The two boys at the corner watch excitedly for a moment, then as they probably have more than once, leave.

They’ve replaced me.

The hide and seek places — the bushes and trees I’d try to hide my husky frame behind; the knoll on the side of the apartments around the corner where we played minimally organized football and baseball games, against other neighborhoods and each other, where we coached ourselves and each other, patted ourselves and each other on the back; the blocks in the street where we used to jump and bounce balls and throw water balloons, all belong to these kids now. They own the bus stop and the Chinese store.

This is their time.

I wasn’t sure I’d ever be back here. Not to live. Visit? For sure.

I had finally found some peace with used to being from here, with someone else’s son or daughter taking the story over. I’d gone on to adventures elsewhere. Made some plays. Toured Harlem on foot. Driven the Pennsylvania Turnpike.

I’m not settled, yet. I’m still learning the new, like the Qdoba on York Road, the building on 33rd Street that replaced the frat house with the shoe tree in front; remembering the old like the Giant on York Road, how to get to White Marsh. Harry Little’s sub shop became a frozen yogurt store and now it’s about to become a juice bar.

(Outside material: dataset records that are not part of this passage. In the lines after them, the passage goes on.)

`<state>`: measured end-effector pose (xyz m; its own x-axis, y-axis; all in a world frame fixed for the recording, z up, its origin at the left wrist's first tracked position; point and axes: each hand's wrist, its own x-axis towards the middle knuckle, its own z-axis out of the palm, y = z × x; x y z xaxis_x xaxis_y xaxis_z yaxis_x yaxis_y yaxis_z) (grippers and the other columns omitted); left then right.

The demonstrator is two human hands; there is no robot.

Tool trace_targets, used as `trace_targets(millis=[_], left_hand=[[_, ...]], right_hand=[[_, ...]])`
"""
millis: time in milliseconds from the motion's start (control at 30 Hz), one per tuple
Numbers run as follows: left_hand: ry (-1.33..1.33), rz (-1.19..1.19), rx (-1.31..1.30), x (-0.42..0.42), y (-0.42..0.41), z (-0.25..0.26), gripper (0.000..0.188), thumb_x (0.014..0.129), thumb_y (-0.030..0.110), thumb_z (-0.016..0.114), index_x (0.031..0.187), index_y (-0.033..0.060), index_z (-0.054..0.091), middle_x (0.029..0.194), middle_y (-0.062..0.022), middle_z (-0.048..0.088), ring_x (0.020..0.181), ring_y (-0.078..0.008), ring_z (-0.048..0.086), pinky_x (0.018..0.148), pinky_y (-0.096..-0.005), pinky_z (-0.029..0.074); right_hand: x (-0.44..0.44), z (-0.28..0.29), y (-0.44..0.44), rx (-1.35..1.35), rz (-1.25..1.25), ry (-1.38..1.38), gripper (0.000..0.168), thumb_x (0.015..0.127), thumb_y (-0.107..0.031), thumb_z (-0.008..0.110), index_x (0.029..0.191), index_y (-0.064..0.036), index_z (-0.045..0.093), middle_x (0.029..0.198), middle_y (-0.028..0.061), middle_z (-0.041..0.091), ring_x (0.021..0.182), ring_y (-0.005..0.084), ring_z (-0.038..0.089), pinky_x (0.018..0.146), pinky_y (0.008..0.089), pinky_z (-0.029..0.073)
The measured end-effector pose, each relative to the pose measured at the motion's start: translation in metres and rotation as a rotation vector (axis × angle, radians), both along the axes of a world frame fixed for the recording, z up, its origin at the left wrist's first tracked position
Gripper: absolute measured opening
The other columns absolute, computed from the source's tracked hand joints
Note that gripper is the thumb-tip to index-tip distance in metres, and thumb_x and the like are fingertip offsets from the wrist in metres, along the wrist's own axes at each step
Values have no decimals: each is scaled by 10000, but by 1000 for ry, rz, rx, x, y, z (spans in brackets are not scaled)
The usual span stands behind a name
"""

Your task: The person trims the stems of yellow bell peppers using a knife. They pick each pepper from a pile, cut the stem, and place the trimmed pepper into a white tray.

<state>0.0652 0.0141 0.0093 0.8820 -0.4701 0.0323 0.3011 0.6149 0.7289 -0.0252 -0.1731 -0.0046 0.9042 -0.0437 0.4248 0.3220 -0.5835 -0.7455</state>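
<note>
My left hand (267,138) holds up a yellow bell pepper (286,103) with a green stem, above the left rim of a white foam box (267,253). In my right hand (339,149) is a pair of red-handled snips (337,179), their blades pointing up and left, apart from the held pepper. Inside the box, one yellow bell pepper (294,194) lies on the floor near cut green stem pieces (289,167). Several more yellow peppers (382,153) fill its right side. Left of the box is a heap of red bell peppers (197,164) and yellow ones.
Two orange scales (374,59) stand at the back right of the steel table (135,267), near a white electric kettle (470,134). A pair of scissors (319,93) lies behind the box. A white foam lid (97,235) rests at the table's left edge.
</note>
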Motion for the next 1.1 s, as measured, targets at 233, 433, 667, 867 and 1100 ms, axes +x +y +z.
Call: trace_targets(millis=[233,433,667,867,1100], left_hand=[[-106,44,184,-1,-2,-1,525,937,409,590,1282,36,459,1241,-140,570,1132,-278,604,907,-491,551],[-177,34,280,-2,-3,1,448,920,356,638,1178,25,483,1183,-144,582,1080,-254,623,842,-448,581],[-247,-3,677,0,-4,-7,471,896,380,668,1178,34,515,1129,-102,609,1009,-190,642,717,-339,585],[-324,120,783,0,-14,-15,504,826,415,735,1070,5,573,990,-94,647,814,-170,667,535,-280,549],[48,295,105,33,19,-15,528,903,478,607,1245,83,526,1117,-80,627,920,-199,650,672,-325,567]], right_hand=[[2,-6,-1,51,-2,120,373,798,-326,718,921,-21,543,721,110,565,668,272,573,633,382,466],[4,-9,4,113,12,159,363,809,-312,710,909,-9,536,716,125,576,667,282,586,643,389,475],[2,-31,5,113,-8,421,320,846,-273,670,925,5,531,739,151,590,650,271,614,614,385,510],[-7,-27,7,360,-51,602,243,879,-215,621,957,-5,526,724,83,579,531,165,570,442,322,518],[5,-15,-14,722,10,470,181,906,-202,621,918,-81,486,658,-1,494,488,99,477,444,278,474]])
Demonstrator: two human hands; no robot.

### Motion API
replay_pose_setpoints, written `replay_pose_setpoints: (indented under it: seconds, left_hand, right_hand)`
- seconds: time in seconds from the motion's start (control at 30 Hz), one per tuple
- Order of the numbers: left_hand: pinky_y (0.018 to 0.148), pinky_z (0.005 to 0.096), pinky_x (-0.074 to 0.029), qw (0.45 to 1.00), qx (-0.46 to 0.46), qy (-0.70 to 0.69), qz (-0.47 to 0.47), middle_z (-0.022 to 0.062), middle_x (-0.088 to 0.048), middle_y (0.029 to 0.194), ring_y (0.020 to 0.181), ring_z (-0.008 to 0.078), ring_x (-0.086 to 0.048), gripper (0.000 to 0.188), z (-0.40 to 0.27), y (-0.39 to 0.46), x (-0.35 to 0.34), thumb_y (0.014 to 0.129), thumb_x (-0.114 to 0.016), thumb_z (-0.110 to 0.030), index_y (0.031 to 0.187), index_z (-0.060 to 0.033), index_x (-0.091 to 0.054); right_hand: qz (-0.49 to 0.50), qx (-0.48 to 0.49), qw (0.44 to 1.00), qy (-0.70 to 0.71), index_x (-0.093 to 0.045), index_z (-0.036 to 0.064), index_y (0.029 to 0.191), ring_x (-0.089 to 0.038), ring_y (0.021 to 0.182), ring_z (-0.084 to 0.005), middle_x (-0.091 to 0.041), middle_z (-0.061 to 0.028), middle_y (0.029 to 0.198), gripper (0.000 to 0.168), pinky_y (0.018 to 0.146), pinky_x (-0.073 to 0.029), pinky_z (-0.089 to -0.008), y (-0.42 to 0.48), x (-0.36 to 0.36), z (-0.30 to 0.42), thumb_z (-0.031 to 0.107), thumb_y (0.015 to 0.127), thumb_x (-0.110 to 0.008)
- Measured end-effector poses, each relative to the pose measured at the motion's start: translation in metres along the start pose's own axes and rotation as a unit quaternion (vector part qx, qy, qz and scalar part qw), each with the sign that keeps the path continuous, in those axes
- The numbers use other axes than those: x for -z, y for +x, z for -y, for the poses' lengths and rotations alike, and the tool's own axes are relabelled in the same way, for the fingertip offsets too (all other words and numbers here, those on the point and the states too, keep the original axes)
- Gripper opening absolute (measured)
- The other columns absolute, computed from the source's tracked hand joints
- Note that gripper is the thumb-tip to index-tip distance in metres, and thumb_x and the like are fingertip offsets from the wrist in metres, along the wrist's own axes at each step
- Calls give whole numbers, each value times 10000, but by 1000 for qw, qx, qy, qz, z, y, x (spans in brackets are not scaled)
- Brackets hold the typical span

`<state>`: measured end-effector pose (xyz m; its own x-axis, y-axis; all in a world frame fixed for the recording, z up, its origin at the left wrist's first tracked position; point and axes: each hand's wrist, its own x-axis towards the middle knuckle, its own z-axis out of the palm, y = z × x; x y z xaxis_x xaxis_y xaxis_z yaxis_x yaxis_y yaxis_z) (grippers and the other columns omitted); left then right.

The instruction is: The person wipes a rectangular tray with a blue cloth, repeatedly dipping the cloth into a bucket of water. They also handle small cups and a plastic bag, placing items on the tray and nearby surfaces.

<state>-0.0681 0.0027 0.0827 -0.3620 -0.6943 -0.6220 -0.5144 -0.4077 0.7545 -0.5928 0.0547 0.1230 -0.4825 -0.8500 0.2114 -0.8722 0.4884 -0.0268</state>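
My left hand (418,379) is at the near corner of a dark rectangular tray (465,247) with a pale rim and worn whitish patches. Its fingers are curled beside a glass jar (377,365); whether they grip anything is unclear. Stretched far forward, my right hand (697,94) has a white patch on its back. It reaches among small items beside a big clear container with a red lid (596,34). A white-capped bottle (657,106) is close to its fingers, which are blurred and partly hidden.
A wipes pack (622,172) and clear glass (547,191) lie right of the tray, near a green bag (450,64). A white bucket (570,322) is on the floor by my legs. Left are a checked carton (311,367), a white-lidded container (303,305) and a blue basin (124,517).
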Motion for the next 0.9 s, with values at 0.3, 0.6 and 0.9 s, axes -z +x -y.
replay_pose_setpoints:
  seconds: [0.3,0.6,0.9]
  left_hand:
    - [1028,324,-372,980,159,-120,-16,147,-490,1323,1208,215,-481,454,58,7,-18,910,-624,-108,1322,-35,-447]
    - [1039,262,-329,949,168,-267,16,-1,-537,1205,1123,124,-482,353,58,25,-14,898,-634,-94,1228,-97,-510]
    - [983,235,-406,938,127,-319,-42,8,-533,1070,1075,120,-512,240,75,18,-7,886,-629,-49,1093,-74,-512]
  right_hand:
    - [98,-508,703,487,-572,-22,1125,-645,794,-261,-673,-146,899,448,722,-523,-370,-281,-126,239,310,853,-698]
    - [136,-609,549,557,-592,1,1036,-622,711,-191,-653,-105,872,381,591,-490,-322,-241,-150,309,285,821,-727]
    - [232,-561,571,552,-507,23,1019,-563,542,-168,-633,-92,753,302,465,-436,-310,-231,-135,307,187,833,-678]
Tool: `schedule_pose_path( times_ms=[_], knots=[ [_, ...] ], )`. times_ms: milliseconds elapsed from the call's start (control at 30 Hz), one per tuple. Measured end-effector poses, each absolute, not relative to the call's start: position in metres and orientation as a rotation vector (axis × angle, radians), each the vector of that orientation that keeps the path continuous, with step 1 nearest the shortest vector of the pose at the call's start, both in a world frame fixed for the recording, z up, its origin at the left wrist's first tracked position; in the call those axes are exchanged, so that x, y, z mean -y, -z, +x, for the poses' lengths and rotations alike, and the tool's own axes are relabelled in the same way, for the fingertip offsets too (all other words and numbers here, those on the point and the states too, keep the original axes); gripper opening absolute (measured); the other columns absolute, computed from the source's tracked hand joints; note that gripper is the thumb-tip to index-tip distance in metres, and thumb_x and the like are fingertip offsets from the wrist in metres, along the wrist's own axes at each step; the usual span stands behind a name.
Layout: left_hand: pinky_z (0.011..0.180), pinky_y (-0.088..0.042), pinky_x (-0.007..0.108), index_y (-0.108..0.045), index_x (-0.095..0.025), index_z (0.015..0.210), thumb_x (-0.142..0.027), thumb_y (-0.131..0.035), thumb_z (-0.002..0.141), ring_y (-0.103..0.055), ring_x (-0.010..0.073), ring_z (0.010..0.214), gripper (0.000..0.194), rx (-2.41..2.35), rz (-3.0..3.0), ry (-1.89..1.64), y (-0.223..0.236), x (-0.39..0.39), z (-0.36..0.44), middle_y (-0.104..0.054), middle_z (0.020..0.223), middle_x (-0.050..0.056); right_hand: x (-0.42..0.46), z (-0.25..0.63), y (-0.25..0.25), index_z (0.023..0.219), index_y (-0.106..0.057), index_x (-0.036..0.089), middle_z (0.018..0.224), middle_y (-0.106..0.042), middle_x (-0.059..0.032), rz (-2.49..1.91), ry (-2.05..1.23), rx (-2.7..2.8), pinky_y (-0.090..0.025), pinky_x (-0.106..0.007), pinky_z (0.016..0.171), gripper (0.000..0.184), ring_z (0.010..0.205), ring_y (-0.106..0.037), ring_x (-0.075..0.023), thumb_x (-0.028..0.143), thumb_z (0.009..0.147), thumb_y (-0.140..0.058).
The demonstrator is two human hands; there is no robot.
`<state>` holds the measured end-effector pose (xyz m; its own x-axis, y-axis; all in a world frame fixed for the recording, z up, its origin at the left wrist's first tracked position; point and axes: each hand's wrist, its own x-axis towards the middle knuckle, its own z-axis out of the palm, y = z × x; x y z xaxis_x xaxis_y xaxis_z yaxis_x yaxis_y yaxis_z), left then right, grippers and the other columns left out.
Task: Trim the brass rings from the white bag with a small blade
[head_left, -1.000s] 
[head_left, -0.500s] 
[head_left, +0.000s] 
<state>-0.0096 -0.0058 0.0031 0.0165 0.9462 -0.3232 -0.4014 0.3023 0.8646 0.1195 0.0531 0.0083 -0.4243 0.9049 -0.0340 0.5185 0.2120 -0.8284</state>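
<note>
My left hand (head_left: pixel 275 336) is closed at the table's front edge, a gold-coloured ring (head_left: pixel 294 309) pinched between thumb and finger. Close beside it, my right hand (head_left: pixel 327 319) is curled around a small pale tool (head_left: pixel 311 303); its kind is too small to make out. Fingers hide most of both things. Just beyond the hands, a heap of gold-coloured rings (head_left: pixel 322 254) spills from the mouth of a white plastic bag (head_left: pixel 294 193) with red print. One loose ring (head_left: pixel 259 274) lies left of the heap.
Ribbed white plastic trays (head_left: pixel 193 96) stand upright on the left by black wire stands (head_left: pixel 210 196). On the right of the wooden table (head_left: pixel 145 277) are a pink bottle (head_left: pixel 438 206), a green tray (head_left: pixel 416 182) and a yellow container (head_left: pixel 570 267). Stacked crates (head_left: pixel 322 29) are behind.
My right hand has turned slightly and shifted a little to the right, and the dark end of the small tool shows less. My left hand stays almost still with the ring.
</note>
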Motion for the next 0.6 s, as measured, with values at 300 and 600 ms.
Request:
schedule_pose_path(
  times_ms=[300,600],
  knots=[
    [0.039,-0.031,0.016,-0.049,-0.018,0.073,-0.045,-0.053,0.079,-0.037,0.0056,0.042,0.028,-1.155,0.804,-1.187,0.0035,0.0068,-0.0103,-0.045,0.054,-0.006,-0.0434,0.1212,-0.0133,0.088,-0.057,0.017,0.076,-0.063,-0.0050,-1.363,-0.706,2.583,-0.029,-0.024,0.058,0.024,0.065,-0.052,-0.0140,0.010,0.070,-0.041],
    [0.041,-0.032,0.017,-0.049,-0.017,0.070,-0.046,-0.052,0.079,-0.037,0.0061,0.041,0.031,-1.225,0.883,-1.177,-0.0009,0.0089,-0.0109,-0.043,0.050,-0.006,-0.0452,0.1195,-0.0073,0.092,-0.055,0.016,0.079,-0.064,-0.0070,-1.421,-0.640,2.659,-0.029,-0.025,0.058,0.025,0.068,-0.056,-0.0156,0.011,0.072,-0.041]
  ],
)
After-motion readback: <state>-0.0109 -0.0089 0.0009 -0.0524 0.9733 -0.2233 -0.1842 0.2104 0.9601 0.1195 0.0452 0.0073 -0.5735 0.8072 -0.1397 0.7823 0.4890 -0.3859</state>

It’s often slow going like when I first went to Jersey, but I learned it. Learned in some ways to love it.

Still, I don’t know if I can ever stake the same claim I had before. How much of this city, this area, can be mine like it was. While I’m figuring it out, I’ll watch the trucks from the porch. Eat a few coddies. This city made me who I was, but being away, letting go, helped make me who I am now.